> What is expected
Leaving the pictures aside, transcribe the data below exactly.
-=-=-
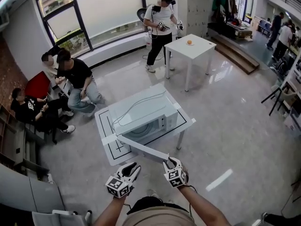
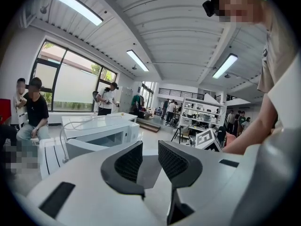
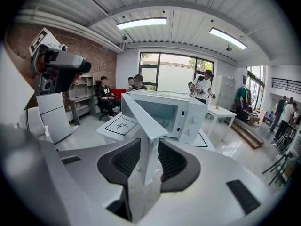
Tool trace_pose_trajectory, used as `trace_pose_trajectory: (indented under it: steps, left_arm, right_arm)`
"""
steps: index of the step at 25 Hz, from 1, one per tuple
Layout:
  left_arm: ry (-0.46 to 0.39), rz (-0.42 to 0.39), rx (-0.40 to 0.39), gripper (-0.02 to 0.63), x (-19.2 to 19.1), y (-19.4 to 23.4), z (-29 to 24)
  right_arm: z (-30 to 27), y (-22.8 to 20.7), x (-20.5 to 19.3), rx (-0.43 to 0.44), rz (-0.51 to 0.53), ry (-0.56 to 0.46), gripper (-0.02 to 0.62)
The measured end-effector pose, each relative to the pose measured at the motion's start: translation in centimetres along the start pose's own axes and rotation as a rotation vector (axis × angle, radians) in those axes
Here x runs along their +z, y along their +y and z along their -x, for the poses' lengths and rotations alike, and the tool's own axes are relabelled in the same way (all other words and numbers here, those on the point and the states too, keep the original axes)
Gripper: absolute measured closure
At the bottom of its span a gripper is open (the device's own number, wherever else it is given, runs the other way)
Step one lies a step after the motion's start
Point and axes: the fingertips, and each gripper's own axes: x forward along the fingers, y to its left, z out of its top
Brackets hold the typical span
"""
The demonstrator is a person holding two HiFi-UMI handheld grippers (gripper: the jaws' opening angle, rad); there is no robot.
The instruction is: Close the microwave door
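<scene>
Our right gripper point(image 1: 169, 163), arm reaching forward, pinches the near edge of the open microwave door point(image 1: 141, 148); our left gripper point(image 1: 133, 167) hovers just left, jaws apart and empty.

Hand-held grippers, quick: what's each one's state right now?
Left hand-held gripper: open, nothing between its jaws.
Right hand-held gripper: closed on the edge of the open microwave door.

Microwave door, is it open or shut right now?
Open. The microwave door stands swung out from the microwave, its free edge pinched in the right claw, leaving the cavity exposed.
</scene>
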Motion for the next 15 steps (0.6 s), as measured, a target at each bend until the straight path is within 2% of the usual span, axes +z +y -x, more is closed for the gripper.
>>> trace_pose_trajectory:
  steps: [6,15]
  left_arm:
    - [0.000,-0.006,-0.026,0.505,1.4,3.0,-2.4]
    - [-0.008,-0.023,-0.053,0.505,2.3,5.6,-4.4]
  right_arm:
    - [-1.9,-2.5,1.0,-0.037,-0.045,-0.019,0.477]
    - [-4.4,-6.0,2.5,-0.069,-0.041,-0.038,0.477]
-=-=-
> Solution for this problem
Tool trace_pose_trajectory, used as `trace_pose_trajectory: (indented under it: steps, left_arm, right_arm)`
"""
steps: index of the step at 25 Hz, from 1, one per tuple
Layout:
  left_arm: ry (-0.46 to 0.39), rz (-0.42 to 0.39), rx (-0.40 to 0.39), gripper (-0.02 to 0.63), x (-19.2 to 19.1), y (-19.4 to 23.4), z (-29 to 24)
  right_arm: z (-30 to 27), y (-22.8 to 20.7), x (-20.5 to 19.3), rx (-0.43 to 0.44), rz (-0.51 to 0.53), ry (-0.56 to 0.46), gripper (-0.02 to 0.62)
The measured end-effector pose, each relative to the pose measured at the motion's start: translation in centimetres along the start pose's own axes and rotation as a rotation vector (axis × angle, radians) in those axes
Here x runs along their +z, y along their +y and z along their -x, for the poses' lengths and rotations alike, and the tool's own axes are relabelled in the same way (all other words and numbers here, those on the point and the states too, keep the original axes)
Gripper: absolute measured closure
At the bottom of its span a gripper is open (the device's own number, wherever else it is given, runs the other way)
Step one lies a step after the motion's start
Point and axes: the fingertips, and each gripper's own axes: x forward along the fingers, y to its left, z out of its top
Brackets hold the typical span
"""
The demonstrator is a person holding two HiFi-UMI handheld grippers (gripper: the jaws' opening angle, rad); there is no robot.
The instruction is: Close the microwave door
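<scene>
Our right gripper point(image 1: 169, 163), arm reaching forward, pinches the near edge of the open microwave door point(image 1: 141, 148); our left gripper point(image 1: 133, 167) hovers just left, jaws apart and empty.

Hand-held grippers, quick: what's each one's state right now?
Left hand-held gripper: open, nothing between its jaws.
Right hand-held gripper: closed on the edge of the open microwave door.

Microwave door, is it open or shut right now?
Open. The microwave door stands swung out from the microwave, its free edge pinched in the right claw, leaving the cavity exposed.
</scene>
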Motion for the next 15 steps (0.6 s), as measured, a target at each bend until the straight path is within 2% of the usual span, axes +z +y -x, more is closed for the gripper.
>>> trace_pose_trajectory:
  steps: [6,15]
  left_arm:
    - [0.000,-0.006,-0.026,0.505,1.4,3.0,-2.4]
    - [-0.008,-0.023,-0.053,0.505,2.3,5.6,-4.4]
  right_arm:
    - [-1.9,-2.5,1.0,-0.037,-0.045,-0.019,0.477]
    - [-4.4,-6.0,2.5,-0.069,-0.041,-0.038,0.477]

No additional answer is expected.